====== TASK MATERIAL ======

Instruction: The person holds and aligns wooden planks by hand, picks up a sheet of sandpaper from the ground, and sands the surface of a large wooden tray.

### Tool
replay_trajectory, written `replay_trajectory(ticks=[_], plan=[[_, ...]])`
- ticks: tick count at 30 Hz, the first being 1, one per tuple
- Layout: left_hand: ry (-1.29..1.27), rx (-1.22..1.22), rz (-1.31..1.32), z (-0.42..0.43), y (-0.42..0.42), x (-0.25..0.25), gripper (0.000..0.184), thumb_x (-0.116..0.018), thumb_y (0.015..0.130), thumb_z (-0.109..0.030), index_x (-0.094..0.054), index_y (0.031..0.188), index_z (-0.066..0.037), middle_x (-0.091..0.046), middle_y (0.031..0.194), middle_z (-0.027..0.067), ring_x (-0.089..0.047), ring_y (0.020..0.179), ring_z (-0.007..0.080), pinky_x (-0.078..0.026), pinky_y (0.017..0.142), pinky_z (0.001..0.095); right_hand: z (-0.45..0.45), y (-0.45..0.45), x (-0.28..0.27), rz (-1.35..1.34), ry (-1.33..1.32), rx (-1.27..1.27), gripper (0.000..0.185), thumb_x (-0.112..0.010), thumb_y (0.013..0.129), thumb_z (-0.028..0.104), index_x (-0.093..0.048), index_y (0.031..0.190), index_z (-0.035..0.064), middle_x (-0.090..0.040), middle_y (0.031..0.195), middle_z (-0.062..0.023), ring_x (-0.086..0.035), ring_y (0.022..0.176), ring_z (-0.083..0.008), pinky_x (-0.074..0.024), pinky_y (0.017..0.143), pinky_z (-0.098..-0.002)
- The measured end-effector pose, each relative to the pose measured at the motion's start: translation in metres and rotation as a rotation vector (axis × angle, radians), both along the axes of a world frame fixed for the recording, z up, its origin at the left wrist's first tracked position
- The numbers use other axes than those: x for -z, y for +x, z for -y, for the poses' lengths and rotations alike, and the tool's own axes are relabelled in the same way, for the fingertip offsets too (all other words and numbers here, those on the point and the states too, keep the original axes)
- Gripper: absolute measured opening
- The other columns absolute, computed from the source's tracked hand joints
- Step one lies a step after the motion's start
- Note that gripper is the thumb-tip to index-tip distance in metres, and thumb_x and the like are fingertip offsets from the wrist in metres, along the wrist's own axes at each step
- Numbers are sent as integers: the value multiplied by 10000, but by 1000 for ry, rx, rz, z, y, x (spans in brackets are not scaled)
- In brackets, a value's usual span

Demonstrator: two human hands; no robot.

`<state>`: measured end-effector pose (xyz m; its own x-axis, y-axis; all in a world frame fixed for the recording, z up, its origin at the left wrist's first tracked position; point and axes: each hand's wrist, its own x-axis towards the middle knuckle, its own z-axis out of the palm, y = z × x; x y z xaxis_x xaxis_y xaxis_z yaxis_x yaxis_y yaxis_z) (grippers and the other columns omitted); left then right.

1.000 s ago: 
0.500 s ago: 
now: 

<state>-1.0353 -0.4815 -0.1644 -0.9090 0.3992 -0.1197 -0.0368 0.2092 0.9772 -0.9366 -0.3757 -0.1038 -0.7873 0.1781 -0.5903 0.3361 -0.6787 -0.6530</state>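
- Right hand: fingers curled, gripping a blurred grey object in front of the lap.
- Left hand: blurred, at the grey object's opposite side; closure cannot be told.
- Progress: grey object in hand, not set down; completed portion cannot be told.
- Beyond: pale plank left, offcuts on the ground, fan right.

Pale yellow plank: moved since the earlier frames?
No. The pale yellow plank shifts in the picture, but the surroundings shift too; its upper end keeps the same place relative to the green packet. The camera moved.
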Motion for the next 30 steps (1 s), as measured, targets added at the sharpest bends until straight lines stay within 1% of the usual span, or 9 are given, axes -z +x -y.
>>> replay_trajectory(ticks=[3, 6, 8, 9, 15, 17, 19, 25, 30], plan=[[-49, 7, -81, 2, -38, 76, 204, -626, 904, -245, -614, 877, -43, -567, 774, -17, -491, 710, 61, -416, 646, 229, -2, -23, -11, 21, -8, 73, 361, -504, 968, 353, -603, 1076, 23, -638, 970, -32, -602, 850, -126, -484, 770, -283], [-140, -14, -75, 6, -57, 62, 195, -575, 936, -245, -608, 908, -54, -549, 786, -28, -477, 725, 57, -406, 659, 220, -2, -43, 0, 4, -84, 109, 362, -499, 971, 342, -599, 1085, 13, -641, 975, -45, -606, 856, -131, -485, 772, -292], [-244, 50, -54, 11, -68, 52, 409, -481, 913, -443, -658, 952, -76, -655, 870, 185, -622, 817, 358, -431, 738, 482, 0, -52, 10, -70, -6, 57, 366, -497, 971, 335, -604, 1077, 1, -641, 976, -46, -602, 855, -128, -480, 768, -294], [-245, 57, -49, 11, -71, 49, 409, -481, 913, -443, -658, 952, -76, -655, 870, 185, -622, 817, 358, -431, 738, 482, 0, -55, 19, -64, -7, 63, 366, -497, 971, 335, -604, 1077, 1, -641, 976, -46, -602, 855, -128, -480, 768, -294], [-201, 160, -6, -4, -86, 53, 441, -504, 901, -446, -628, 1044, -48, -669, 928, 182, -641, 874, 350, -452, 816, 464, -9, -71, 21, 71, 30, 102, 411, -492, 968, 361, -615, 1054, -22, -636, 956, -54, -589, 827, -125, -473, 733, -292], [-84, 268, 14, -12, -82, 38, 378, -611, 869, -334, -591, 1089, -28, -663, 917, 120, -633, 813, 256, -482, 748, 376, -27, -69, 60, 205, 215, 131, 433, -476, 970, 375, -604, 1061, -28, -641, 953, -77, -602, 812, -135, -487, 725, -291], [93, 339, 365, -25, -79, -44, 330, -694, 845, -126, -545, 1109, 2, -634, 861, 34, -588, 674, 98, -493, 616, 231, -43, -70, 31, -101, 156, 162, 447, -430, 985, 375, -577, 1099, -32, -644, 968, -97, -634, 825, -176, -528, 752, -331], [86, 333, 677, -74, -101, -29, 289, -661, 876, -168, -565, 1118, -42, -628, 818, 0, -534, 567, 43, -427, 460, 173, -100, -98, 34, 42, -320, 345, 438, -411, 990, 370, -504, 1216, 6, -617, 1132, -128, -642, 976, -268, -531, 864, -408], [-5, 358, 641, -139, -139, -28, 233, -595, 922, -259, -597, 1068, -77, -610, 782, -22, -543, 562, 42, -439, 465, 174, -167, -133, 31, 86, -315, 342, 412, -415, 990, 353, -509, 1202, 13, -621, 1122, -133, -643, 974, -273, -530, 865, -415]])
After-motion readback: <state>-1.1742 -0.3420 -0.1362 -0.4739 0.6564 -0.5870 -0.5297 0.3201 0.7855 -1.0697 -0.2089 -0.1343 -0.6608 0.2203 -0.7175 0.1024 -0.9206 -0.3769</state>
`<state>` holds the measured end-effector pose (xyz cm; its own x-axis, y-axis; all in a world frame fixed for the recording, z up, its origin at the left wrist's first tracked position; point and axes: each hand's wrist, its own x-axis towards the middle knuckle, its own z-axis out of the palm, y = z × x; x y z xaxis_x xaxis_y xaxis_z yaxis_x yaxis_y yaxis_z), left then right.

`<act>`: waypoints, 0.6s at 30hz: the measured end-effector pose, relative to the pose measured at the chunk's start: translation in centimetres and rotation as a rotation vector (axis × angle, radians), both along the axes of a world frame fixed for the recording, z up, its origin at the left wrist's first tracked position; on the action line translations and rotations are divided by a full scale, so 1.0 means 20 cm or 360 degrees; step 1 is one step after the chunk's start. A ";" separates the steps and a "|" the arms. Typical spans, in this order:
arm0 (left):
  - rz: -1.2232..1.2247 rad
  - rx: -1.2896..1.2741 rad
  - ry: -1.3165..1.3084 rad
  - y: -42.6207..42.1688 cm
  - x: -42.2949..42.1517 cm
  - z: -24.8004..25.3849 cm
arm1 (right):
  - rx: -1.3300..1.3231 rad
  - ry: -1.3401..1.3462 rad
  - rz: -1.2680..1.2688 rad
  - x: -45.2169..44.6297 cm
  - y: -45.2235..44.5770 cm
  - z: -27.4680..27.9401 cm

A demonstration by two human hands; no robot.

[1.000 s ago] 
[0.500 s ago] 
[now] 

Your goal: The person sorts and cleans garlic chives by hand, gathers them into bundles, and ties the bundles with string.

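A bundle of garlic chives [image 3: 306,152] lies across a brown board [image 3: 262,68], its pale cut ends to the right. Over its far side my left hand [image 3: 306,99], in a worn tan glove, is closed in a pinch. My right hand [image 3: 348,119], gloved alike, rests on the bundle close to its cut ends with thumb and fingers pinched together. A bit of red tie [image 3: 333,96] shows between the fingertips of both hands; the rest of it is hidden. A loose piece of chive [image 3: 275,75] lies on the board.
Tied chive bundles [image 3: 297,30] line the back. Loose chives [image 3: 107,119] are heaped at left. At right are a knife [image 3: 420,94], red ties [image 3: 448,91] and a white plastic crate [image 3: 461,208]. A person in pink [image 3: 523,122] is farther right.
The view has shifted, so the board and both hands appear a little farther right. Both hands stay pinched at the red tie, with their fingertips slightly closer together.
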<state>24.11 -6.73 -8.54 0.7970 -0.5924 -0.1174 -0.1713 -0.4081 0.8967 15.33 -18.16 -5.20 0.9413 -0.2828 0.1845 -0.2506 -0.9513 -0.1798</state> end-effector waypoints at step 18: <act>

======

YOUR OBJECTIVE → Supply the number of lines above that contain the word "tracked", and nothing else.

SOLUTION TO THE PROBLEM → 5